**Exercise:** Repeat the span of the entries below that starts at the line with "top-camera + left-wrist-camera" and ends at the line with "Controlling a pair", nothing more. Skip the pictures.

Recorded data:
==*==
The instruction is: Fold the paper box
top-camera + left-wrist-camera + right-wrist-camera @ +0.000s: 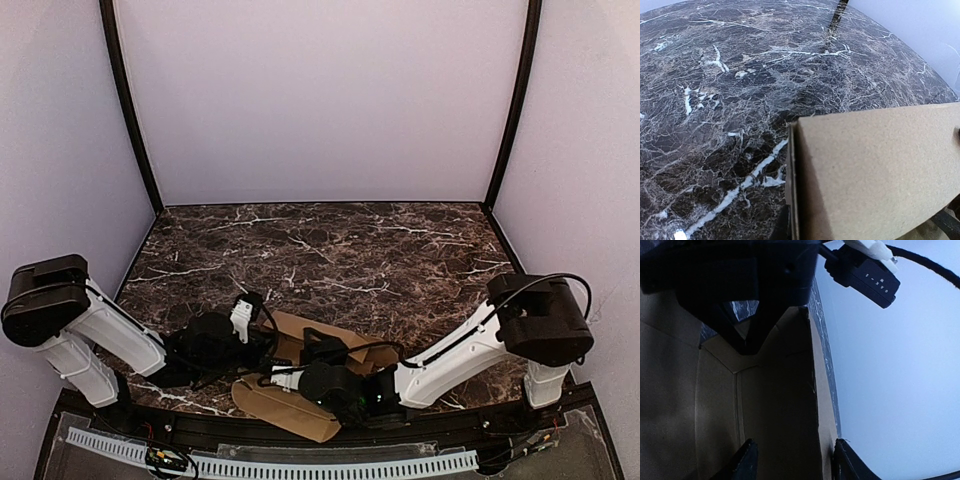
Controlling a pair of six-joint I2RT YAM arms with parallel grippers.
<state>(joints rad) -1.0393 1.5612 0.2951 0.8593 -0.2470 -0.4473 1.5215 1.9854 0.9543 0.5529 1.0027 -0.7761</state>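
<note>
Right wrist | my right end effector (792, 462) spreads astride paper box (775, 405) wall, near tabletop (330, 240) edge | left end effector (747, 335): cannot tell | risk: thin wall buckles off-crease when squeezed

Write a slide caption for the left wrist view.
Tan paper box panel in the foreground, dark marbled table behind.

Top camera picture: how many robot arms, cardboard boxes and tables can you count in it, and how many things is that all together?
Robot arms: 2, the left arm and the right arm
Paper box: 1, tan-brown
Table: 1, dark marble look
Total: 4
</note>
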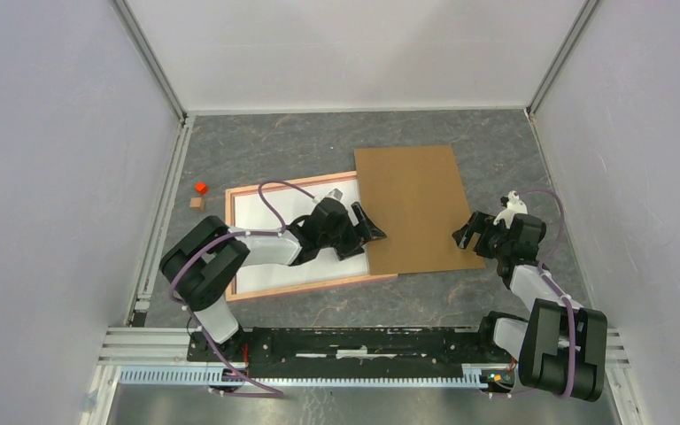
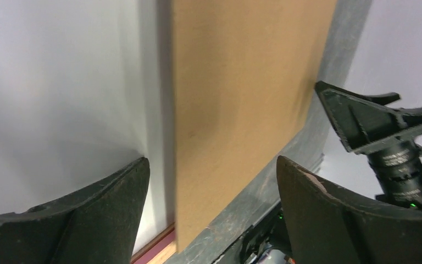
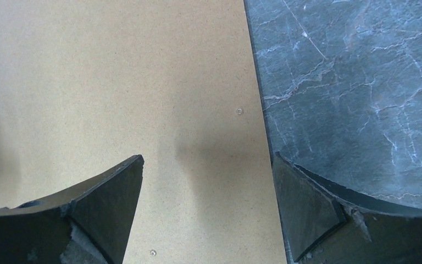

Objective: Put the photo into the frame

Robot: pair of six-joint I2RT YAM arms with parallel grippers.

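— How do the arms look?
— The left arm (image 1: 205, 266) and right arm (image 1: 544, 341): black joint housings, pale grey links, a looping purple cable (image 1: 266, 199) on each.
— Their fingers (image 2: 99, 220)?
— Black, matte wedges with rough edges.

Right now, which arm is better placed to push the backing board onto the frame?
Likely right: the right end effector, open, sits at the backing board's outer edge, opposite the frame.

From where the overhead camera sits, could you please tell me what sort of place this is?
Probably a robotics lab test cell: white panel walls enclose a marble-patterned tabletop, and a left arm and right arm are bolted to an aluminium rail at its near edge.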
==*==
**Answer section:**
top-camera + left-wrist-camera + right-wrist-camera @ +0.000s: 
Controlling a pair of six-joint I2RT YAM arms with parallel grippers.

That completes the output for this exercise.